Neither is the "It takes a village to raise a child" approach appropriate anymore as well. Even close family members are chastised and often cut off if they attempt to chastise a child in the family. Still, there are many parents who feel pressured to ascribe to the ruling parenting theory of their immediate social peer group. Too often giving in to parental peer pressure. No one understands your teen like you do: too often teens are grouped together under the heading of "teens" and "characteristics" are given to each as if they are a homogenous group with no individuality. After all, isn't this a big complaint of theirs, they want to be themselves?

In acknowledging their differences as individuals, we must acknowledge that our parenting approach may need to be as individualized as they are. So When friends pressure you to use strategies that they use, that you know will not help your teen, RESIST following their advice!! Sure there is a risk that what you do may not work, but what they suggest you do, may not work either. At least you'll have the comfort of knowing that you lived out your own values.
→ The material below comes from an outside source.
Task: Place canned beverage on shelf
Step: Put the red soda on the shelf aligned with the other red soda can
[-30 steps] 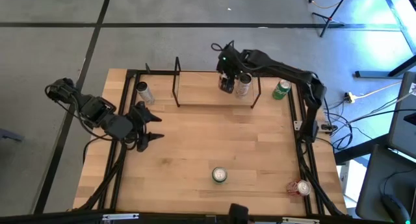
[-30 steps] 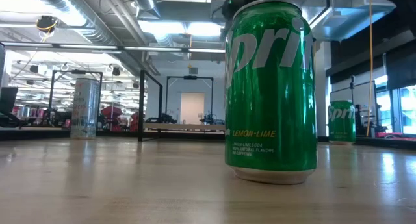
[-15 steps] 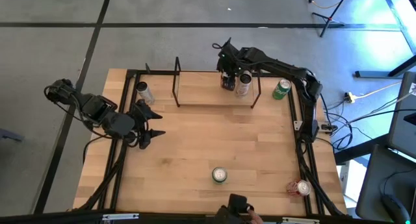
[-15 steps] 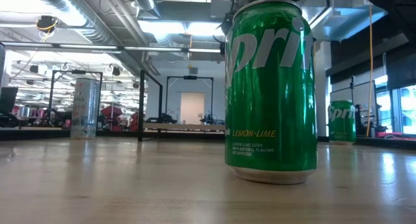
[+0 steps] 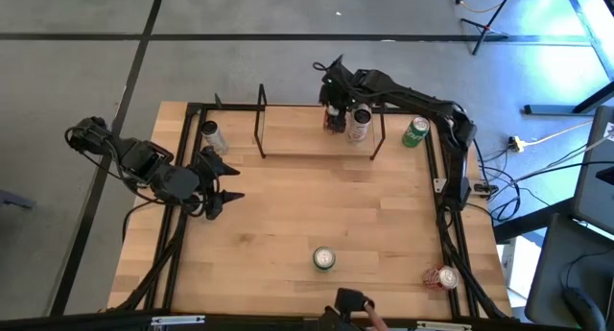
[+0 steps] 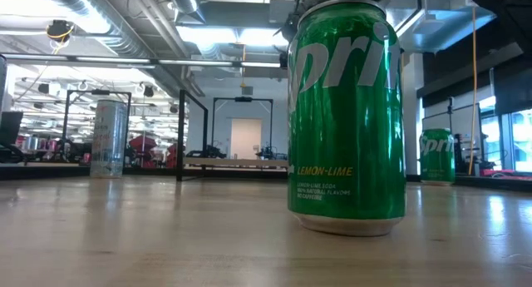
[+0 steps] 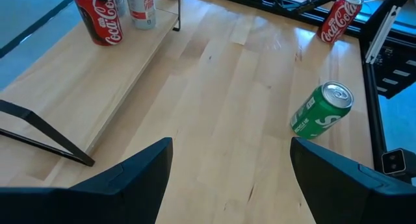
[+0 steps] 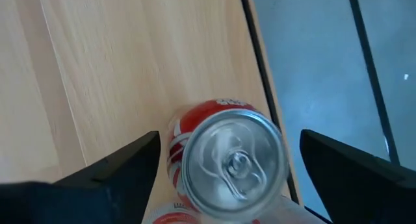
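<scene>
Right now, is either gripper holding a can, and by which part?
No. The right gripper stands open above the red can on the shelf; the left gripper is open, empty.

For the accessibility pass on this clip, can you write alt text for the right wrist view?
Looking straight down, the right claw stands open around a red cola can, its silver top and pull tab facing the camera. The can stands on the shelf's light wooden board near its edge, with grey floor beyond.
</scene>
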Controlling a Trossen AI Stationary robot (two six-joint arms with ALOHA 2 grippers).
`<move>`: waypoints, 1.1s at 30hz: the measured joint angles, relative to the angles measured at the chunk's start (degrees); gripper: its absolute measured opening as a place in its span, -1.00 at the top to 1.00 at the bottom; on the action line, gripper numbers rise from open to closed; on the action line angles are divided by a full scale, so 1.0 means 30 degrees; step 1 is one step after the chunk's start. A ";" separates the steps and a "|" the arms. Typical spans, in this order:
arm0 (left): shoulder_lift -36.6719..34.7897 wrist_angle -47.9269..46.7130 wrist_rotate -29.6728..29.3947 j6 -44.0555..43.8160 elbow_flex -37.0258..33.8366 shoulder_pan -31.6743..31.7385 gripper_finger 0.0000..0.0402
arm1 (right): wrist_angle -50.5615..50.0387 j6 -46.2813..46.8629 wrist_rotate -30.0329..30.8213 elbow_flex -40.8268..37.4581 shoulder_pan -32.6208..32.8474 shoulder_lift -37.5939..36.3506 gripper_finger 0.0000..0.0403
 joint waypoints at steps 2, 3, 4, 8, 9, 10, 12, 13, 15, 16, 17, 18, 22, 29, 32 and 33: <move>0.0000 -0.0006 0.0000 0.0000 0.0000 0.0000 -0.48 | -0.0483 0.0108 0.0120 0.0500 0.0162 -0.0195 -0.76; 0.0000 0.0000 0.0000 0.0000 0.0000 0.0000 -0.48 | -0.0771 0.0121 0.0124 0.0865 0.0293 -0.0275 -0.77; 0.0000 0.0000 0.0000 -0.0007 0.0000 0.0000 -0.48 | -0.1123 0.0198 0.0124 0.1265 0.0460 -0.0381 -0.77; 0.0000 0.0000 0.0152 -0.0011 0.0000 0.0000 -0.48 | -0.3123 0.1389 -0.0351 0.3215 0.1507 -0.0931 -0.77; 0.0000 0.0000 0.0251 -0.0022 0.0000 0.0000 -0.48 | -0.3808 0.1742 -0.0526 0.3699 0.1874 -0.1115 -0.77; 0.0000 0.0000 0.0400 -0.0022 0.0000 -0.0002 -0.48 | -0.4536 0.2158 -0.0799 0.4125 0.2250 -0.1267 -0.77; 0.0000 0.0000 0.0554 -0.0077 0.0000 -0.0056 -0.48 | -0.5813 0.3108 -0.1327 0.4730 0.3097 -0.1602 -0.77; 0.0000 0.0000 0.0561 -0.0124 0.0000 -0.0103 -0.48 | -0.6245 0.3611 -0.1712 0.4858 0.3554 -0.1822 -0.77; 0.0000 0.0007 0.0564 -0.0138 0.0000 -0.0250 -0.48 | -0.6877 0.4746 -0.2327 0.4882 0.4527 -0.2308 -0.77; 0.0000 0.0007 0.0572 -0.0138 0.0000 -0.0305 -0.48 | -0.7187 0.5344 -0.2576 0.4883 0.5060 -0.2539 -0.78; 0.0000 0.0007 0.0576 -0.0148 0.0000 -0.0337 -0.48 | -0.7517 0.5954 -0.2759 0.4889 0.5585 -0.2760 -0.78; 0.0000 0.0007 0.0597 -0.0147 0.0000 -0.0342 -0.48 | -0.7891 0.6559 -0.2887 0.4889 0.6134 -0.2924 -0.78; -0.0004 0.0007 0.0590 -0.0153 0.0000 -0.0335 -0.48 | -0.9772 0.8890 -0.2512 0.4883 0.8516 -0.3420 -0.78; -0.0004 -0.0004 0.0590 -0.0026 0.0000 -0.0328 -0.48 | -1.1610 1.3406 -0.0678 0.3565 1.2354 -0.4618 -0.78; 0.0000 -0.0061 0.0590 -0.0016 -0.0002 -0.0328 -0.48 | -1.1926 1.5846 -0.0247 0.1806 1.3727 -0.5870 -0.78; -0.0001 -0.0065 0.0590 -0.0014 -0.0007 -0.0328 -0.48 | -1.1963 1.6588 -0.0184 0.0871 1.4199 -0.6403 -0.78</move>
These five strategies may help you avoid becoming a victim of Parental Peer Pressure:

  1. Relax and accept your different point of view! Where does the push for everybody to be the same come from? Teens are individuals and have different needs. While some teens need little supervision and promptings, other teens need close monitoring. Your distinct style may be perfect for your teens.

  2. Ignore the pressure to follow the leader. There is no such thing as the “best” parenting method. There are many roads to the same destination. Which route you choose will depend on your personality, your teen’s personality, and your shared goals.

  3. Don’t allow others to determine your values. You get to determine what is important to you and your family. Stick to your moral and ethical values. You may be criticized and sometimes even ostracized for your views, but sacrificing your values to “fit in” or “get along” will not lead you to happiness.

  4. Avoid people-pleasing behavior. It is impossible to please other people, primarily because someone else is influencing them. Too often people will tell you to do something that they haven’t done. When you are tempted to do something that you know isn't in your or your teen's best interest, take time and reflect on why you are getting ready to do what you are going to do.

  5. Stand up for what you believe, because your teens are watching. Maybe teens are struggling so much with peer pressure because parents haven’t modeled how to manage peer pressure. Be an example for your teen.